Film Review: The Exploding Girl

Small-scale, effective character study of a young woman struggling to cope with physical and romantic turmoil.

The emotional detonations prove minor but movingly resonant in The Exploding Girl, an indie character study built four-square round Zoe Kazan's persuasive performance.

Granddaughter of Elia, the elfin-featured 25-year-old (Revolutionary Road) quietly dominates this latest feature from husband-and-wife team Bradley Rust Gray—who writes, directs, co-produces and co-edits here—and Korean-American So Young Kim (Treeless Mountain), who serves as co-producer, co-editor and assistant director.

Intended to complement the latter's award-winning debut In Between Days—the movies are named for sides of the same Cure single—this delicate Brooklyn love story functions just fine on its own limited terms. This nicely etched miniature is likely to be passionately embraced by some while leaving many nonplussed: Think Miranda July's Me and You and Everyone We Know meets Aaron Katz's Quiet City.

Quiet City ranked among the stronger offshoots of the much-hyped/derided "Mumblecore" movement—and The Exploding Girl comes across as a high-toned extension of the mini-genre. As shot on lustrous, pin-sharp HD-CAM by cinematographer Eric Lin, it's a slick-looking affair that "eavesdrops" and "spies" on its characters amid the constant, crowded hubbub of summer in the city.

Focus is four-square on 20ish university student Ivy (Kazan), as she idles away her long vacation back at home with her seldom-seen dance teacher mom (Maryann Urbano). Ivy's lukewarm-at-best relationship with fellow student Greg (Franklin Pipp) is turning decidedly tepid, just as she's re-examining her feelings towards longtime best bud Al (Mark Rendall). Adding further complications—and compromising her independence—is Ivy's epilepsy, kept in check via medication.

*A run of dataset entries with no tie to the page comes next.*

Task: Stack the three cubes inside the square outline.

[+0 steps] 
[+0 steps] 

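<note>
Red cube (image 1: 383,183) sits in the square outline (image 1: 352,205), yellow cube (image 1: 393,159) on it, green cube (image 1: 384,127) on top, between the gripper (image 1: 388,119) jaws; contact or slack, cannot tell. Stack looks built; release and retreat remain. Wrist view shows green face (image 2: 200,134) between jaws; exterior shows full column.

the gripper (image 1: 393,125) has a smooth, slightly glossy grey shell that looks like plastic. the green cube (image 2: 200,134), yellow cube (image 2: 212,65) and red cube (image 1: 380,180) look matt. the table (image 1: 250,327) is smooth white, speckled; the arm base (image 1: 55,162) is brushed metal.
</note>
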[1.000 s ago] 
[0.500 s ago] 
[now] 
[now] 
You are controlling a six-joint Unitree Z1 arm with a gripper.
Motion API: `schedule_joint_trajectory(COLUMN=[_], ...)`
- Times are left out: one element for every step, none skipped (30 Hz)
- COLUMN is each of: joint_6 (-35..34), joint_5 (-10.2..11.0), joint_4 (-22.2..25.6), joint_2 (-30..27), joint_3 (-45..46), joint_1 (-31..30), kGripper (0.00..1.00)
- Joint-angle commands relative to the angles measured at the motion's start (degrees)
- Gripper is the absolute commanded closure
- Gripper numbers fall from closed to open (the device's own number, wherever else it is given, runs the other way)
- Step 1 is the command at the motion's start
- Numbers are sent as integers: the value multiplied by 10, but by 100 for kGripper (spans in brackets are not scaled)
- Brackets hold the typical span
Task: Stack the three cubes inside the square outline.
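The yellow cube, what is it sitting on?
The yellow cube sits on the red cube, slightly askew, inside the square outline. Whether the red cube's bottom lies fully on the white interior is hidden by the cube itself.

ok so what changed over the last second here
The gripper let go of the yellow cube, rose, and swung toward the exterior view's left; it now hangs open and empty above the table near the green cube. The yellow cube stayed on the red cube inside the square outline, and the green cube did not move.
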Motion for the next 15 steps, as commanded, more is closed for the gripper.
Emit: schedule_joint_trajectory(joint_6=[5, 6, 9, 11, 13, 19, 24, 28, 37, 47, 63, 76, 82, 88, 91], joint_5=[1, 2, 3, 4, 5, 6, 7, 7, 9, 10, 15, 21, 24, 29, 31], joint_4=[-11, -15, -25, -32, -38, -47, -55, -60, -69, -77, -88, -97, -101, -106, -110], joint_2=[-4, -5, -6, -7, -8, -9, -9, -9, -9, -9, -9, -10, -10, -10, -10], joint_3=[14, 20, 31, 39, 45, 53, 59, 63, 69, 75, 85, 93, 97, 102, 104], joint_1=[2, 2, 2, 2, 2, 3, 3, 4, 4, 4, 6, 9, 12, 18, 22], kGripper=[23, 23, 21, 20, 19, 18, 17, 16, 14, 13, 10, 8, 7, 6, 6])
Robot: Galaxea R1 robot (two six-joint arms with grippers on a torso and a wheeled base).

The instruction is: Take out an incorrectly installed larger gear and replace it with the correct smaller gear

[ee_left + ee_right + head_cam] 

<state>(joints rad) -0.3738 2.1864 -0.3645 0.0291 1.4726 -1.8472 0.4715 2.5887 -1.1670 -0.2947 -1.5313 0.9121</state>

Though it traces a fairly predictable arc, the story follows some intriguing tangents along the way as Ivy and Al inch toward acknowledging their simmering mutual feelings. And via Kazan's skilled, nuanced, empathetic characterization—especially during several dialogue-free sequences where she communicates Ivy's inner life solely via facial expressions—we're with this girl every step of the way.

While Kazan is MVP of The Exploding Girl, kudos are also due to sound editor Michael Sterkin, who unobtrusively crafts a 3D aural background featuring planes, birds, traffic, snatched fragments of conversation and myriad urban ephemera.